Stored items from a collection
━━━━━━━━━━━━━━━━

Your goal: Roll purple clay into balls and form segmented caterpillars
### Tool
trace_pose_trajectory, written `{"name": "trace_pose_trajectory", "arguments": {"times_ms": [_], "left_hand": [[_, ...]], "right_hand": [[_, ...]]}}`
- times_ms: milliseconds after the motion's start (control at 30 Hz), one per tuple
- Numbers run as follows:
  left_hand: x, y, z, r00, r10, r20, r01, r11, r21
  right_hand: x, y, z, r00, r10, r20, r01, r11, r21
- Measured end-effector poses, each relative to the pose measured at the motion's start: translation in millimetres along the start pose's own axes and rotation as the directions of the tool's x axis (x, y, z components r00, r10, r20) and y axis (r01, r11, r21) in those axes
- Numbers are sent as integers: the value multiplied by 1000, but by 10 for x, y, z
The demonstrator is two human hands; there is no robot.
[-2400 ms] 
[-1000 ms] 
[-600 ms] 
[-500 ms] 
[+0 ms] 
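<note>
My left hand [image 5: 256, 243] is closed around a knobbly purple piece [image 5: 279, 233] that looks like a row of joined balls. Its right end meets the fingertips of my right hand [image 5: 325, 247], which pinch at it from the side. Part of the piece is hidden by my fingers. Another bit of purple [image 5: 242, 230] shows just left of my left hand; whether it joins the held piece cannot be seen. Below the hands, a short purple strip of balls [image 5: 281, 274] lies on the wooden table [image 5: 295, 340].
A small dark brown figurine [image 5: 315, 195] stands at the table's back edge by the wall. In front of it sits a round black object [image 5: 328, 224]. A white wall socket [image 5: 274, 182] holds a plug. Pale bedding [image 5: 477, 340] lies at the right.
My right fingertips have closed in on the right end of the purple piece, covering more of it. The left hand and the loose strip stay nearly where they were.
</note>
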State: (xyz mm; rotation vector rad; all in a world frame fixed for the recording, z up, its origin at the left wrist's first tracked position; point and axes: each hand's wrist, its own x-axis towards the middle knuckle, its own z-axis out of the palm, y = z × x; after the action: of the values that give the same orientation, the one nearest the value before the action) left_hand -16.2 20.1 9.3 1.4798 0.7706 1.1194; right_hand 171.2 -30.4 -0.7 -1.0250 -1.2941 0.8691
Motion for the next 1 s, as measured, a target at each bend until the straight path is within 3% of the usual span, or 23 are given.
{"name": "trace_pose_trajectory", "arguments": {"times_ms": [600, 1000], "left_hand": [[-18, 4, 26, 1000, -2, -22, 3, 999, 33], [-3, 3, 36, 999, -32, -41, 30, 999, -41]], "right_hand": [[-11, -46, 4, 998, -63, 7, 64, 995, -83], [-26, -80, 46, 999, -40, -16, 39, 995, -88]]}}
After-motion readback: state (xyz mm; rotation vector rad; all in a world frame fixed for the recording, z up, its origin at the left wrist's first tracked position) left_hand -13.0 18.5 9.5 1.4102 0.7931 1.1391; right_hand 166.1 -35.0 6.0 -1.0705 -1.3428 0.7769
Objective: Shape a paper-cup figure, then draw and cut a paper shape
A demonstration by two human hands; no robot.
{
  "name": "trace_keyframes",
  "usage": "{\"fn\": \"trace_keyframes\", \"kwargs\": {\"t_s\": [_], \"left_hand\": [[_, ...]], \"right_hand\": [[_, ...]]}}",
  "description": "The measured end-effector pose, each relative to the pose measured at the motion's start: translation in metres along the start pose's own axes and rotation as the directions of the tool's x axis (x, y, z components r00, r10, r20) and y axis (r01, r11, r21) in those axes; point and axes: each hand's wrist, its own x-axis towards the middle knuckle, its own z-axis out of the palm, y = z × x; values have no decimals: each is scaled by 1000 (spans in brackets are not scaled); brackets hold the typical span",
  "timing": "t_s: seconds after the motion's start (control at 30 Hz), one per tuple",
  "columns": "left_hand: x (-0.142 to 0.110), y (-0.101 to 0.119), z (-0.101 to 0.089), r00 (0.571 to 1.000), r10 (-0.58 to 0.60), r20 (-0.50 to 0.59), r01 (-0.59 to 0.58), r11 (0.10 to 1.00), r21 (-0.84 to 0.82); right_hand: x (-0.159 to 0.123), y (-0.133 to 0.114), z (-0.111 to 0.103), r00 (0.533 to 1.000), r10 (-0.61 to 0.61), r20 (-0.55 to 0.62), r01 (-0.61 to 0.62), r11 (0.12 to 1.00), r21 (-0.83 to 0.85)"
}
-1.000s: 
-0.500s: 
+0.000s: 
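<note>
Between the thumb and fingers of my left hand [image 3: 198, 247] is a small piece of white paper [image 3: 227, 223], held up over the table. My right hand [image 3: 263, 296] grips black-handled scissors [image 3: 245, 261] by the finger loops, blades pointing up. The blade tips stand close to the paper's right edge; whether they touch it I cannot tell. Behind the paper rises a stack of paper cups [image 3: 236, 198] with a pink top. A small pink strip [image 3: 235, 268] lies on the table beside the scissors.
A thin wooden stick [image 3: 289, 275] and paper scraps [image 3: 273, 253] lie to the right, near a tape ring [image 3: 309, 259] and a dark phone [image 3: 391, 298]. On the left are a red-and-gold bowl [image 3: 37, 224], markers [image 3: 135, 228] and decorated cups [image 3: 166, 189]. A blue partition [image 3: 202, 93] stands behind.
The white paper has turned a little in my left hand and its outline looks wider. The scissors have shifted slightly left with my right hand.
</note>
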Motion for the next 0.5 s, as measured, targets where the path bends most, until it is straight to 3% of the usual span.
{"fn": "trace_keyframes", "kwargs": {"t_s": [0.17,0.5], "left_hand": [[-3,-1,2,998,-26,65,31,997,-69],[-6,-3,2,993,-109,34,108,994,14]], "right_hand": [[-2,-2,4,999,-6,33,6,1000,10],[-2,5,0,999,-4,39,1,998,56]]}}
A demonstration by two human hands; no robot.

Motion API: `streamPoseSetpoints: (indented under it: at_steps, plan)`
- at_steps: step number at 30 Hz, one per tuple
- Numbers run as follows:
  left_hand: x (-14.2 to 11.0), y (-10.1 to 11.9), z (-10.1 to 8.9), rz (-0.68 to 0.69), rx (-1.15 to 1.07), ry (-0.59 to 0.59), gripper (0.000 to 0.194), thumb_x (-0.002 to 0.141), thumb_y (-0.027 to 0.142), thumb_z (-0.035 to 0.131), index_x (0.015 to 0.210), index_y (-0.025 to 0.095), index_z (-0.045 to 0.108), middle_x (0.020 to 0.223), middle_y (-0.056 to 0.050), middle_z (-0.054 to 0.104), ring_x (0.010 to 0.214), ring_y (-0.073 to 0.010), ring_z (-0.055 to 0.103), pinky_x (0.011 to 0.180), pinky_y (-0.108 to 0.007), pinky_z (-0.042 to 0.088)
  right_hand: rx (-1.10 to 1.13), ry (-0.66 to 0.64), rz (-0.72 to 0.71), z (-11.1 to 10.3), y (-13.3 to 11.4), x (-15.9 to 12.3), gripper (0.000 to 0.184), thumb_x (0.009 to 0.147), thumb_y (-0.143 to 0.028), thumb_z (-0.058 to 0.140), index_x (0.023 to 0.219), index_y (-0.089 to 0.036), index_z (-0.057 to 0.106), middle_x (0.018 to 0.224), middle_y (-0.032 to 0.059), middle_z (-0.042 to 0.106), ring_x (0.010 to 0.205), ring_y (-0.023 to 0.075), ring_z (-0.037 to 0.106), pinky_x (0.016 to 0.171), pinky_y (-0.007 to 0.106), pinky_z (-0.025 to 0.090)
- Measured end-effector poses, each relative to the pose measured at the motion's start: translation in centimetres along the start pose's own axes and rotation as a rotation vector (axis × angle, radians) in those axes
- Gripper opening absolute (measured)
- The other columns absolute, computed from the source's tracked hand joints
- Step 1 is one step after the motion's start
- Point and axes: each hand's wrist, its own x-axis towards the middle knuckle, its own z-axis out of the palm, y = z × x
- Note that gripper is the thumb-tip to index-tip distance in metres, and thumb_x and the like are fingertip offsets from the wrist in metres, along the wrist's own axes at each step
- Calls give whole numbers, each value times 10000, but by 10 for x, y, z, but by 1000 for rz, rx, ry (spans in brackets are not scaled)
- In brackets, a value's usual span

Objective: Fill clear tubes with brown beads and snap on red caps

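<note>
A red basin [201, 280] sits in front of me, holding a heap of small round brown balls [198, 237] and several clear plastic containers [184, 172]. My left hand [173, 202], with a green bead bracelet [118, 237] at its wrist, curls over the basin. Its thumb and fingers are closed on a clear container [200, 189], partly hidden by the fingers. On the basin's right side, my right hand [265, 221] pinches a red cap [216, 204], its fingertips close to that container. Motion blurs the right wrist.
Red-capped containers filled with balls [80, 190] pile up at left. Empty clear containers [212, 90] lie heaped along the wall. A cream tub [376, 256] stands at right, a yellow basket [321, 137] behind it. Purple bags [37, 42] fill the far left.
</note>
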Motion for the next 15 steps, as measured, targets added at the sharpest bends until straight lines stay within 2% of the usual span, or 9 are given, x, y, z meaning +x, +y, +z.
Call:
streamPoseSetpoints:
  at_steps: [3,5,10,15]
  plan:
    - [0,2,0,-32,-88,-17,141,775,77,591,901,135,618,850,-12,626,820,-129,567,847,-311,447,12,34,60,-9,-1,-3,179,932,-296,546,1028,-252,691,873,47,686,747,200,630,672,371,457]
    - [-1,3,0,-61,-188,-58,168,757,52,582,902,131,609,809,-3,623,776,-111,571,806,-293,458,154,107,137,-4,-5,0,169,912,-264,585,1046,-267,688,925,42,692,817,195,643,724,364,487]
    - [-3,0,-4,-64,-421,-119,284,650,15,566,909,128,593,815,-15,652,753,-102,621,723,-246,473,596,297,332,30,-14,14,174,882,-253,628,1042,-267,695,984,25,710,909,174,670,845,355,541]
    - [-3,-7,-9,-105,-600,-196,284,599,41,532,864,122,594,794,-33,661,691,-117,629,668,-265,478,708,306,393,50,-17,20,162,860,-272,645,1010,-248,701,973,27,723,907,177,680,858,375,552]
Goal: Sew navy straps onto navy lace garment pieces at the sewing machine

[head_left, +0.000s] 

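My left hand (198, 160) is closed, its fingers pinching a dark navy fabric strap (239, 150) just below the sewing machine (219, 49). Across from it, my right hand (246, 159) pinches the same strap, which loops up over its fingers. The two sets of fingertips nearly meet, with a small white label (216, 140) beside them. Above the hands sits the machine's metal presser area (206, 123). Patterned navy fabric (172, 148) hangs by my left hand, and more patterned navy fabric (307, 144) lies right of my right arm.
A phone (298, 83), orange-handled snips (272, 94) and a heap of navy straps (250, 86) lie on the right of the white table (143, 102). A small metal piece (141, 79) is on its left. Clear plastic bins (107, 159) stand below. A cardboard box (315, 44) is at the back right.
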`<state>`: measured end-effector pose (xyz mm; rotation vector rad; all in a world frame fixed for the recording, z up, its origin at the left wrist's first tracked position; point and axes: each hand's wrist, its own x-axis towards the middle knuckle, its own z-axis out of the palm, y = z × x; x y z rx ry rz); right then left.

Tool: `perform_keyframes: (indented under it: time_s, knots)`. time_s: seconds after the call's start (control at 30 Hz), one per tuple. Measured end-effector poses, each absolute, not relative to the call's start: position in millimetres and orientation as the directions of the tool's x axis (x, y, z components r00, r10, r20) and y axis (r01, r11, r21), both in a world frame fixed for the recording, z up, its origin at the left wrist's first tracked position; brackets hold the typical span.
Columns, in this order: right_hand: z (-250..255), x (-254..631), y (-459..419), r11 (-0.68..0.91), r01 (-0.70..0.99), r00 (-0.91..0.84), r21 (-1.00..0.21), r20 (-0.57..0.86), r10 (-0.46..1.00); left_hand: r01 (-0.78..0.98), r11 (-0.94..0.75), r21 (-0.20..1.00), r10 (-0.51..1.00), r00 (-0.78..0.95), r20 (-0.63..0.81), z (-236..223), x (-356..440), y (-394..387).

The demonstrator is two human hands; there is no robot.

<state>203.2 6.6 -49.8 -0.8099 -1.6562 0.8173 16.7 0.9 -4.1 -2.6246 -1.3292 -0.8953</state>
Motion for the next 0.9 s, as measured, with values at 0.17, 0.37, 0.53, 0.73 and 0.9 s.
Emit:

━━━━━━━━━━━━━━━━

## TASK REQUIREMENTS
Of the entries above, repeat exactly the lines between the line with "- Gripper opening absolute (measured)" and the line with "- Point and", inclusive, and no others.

## TASK ANSWER
- Gripper opening absolute (measured)
- The other columns absolute, computed from the source's tracked hand joints
- Step 1 is one step after the motion's start
- Point and axes: each hand's wrist, its own x-axis towards the middle knuckle, its own z-axis out of the palm, y = z × x

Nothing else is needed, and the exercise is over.